How to Become a Toy Designer
Getting Started as a Toy Designer
When we think of “fun” jobs, things that come to mind are probably along the lines of acting and singing. But, at the end of the day, what can be more fun than designing toys? These can be for any and all ages, of varying colors, shapes, and themes – as a toy designer, you can let your imagination go wild.
This being said, it is also a serious career that requires specialized training in industrial design, besides the fun stuff. As any creative field it is also necessary to build a portfolio and appeal to your audiences, by creating toys that are “cool”, innovative and will be successful on the market.

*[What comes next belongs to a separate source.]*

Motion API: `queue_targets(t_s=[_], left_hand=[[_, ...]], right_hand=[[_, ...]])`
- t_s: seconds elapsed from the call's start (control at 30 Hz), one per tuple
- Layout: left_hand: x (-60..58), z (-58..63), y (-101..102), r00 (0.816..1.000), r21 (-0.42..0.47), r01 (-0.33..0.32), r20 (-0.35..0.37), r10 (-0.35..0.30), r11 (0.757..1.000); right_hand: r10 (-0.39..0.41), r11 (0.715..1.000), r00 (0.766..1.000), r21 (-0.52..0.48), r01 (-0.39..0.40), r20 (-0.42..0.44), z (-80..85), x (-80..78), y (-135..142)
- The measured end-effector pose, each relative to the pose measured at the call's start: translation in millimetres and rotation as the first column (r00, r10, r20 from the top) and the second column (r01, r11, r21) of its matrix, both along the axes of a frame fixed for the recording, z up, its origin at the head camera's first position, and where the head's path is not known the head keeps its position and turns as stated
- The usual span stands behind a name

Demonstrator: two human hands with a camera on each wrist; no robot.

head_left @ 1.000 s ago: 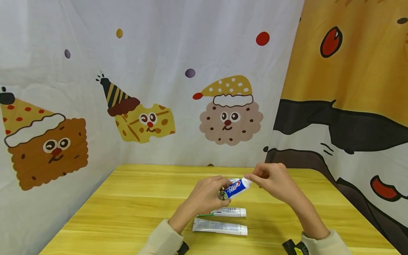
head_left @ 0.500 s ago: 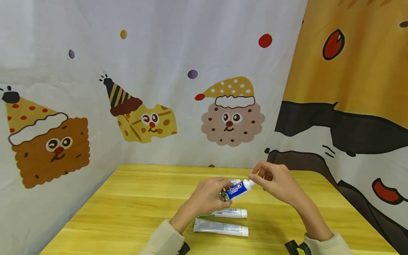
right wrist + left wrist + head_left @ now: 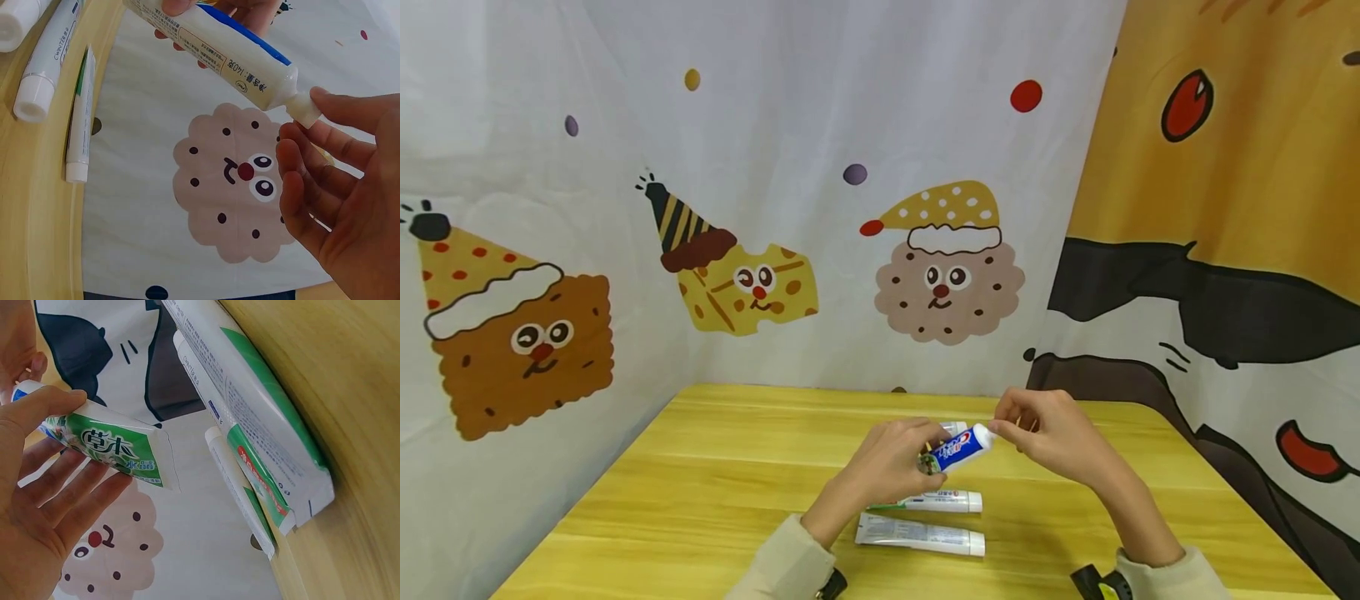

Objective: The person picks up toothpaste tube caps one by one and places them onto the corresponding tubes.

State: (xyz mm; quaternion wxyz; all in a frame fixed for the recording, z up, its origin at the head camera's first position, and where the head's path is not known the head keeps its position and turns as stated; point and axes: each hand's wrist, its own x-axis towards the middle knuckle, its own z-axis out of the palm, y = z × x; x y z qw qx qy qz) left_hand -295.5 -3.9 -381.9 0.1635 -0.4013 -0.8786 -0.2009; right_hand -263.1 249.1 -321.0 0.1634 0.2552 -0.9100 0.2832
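My left hand [image 3: 887, 457] grips a blue, green and white toothpaste tube [image 3: 958, 448] by its body, thumb on one side and fingers on the other. The tube is held above the table, its capped end tilted up to the right. In the left wrist view its flat crimped end, by the green label [image 3: 119, 447], points away from the palm. At the other end my right hand [image 3: 1052, 432] pinches the small white cap [image 3: 304, 110] between thumb and index finger. The cap sits at the tube's neck, and the other right fingers are loosely curled below it.
Three more toothpaste tubes lie on the wooden table [image 3: 737, 483]: a white one [image 3: 919, 535] nearest, a green-and-white one [image 3: 951, 501] behind it, and another [image 3: 955, 427] partly hidden behind the held tube. A cartoon-printed curtain [image 3: 760, 100] stands behind the table.
My right hand's fingers have shifted at the cap, rising slightly and then coming a little lower. The left hand keeps its grip on the tube, and the tubes on the table stay put.
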Motion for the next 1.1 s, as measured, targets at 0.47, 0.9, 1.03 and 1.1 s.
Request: queue_targets(t_s=[0.47,0.9,1.03,1.1], left_hand=[[1.6,1.9,-0.8,1.0,0.015,-0.006,0.011,0.006,1.0],[1.7,0.2,-1.7,1.0,0.02,0.005,0.02,-0.006,1.0],[1.4,0.2,-1.4,1.0,0.016,0.008,0.021,-0.008,1.0],[1.1,0.1,-1.4,1.0,0.013,0.009,0.022,-0.009,1.0]], right_hand=[[-0.03,1.0,1.0,0.005,0.03,-0.007,0.7,2.4,0.4],[-0.046,0.999,0.999,0.029,0.046,-0.003,0.8,2.2,0.3],[-0.042,0.999,0.999,0.032,0.041,0.012,0.9,2.5,-0.1],[-0.03,0.999,0.999,0.029,0.03,0.013,0.6,2.3,-0.1]])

This is one of the rare creative fields where many professionals have stable and well-paying employment opportunities and are able to make a living from their design work.
Here is an infographic, so you can learn a little bit more about the toy design industry.
Normally, toy designers need to obtain a degree in Industrial Design before they can enter the professional field. They should also look into specializations at their college or university in order to begin building a portfolio early on in their career. There are, of course, some professionals that do not follow this path and either choose to pursue a different degree or self-teach, however it is highly recommended for those who are specifically interested in a career in toy design.
Another path, which is better suited for entrepreneurs, who develop an innovative toy line, such as one of our experts, is similar to that of many entrepreneurs. Whatever you may have studied or not studied, these toy designers get an idea and bring it to life. They might license with a larger toy brand; they don’t necessarily need a specific degree but perseverance and business skills. This is, however, not often an option for someone looking to have a stable career as a toy designer for a larger corporation.
WHAT IF I DO WANT A FORMAL EDUCATION TO BECOME A TOY DESIGNER?
- Rhode Island School of Design
One of the top design schools in the US, the RISD offers a BFA and an MID in Industrial Design, both combining theory and in-studio courses. Students are taught to understand the design process and create objects, products, systems and experiences. Tuition averages $44,594 per year.
- Art Center College of Design
Located in Pasadena, California, the Art Center College of Design offers a variety of design programs for its undergraduate students, including Product Design, Interaction Design and Entertainment Design. Additionally, students may pursue master’s level studies in Industrial Design. Classes make a strong focus on hands-on learning, however there are mandatory humanities and social sciences courses included in the program as well. Average tuition for undergrads is $36,480 per year.
- Carnegie Mellon University
The CMU School of Design in Pittsburgh, Pennsylvania, has a variety of tracks available for students wishing to pursue studies in Design. Undergrads can choose from one of three main concentrations – Industrial Design, Graphic Design, and the design of physical and digital environments – or combine 2 of 3. They may also choose to pursue an interdisciplinary degree combined with humanities or arts and technology. Master’s level studies are also available. Average tuition is $48,030 per year.
- Ohio State University
The Department of Design at the Ohio State University in Columbus, offers an undergraduate program in Industrial Design, focused on extensive learning about the design process, as well as sustainability. Students may also pursue a general design minor. Master’s level students can choose to follow the Design Research and Development track. Tuition for in-state undergrads is $10,037 per year and $26,537 for out-of-state.
- California College of the Arts
With campuses in San Francisco and Oakland, the CCA program in Industrial Design looks to foment innovation and ensure real-world experience for its students. A variety of master’s level studies are also available, including interaction design, design strategy and strategic foresight. Full-time tuition is $21,624 per term.
GETTING MY FOOT IN THE DOOR
As many creative careers, toy design requires a portfolio. How can this be done if you have never held a job in the industry? Well, experts recommend that you include your design ideas, even if they have not been brought to life. This will give the hiring management an idea of what you are capable of, and who knows, maybe they will even bring your idea to life!
Besides this, you should, of course, network. Start by looking into relevant groups and meetups in your community or college. Then, invest in attending industry conferences. Even if that means paying for a flight, it could be a perfect opportunity to meet potential employers and others who are in the same industry. Keep in mind, that by just going, you probably won’t get your money’s worth. You should prepare beforehand, by learning who will be at the conference, making sure you try to meet them and be memorable, while also actively partaking in the activities and workshops.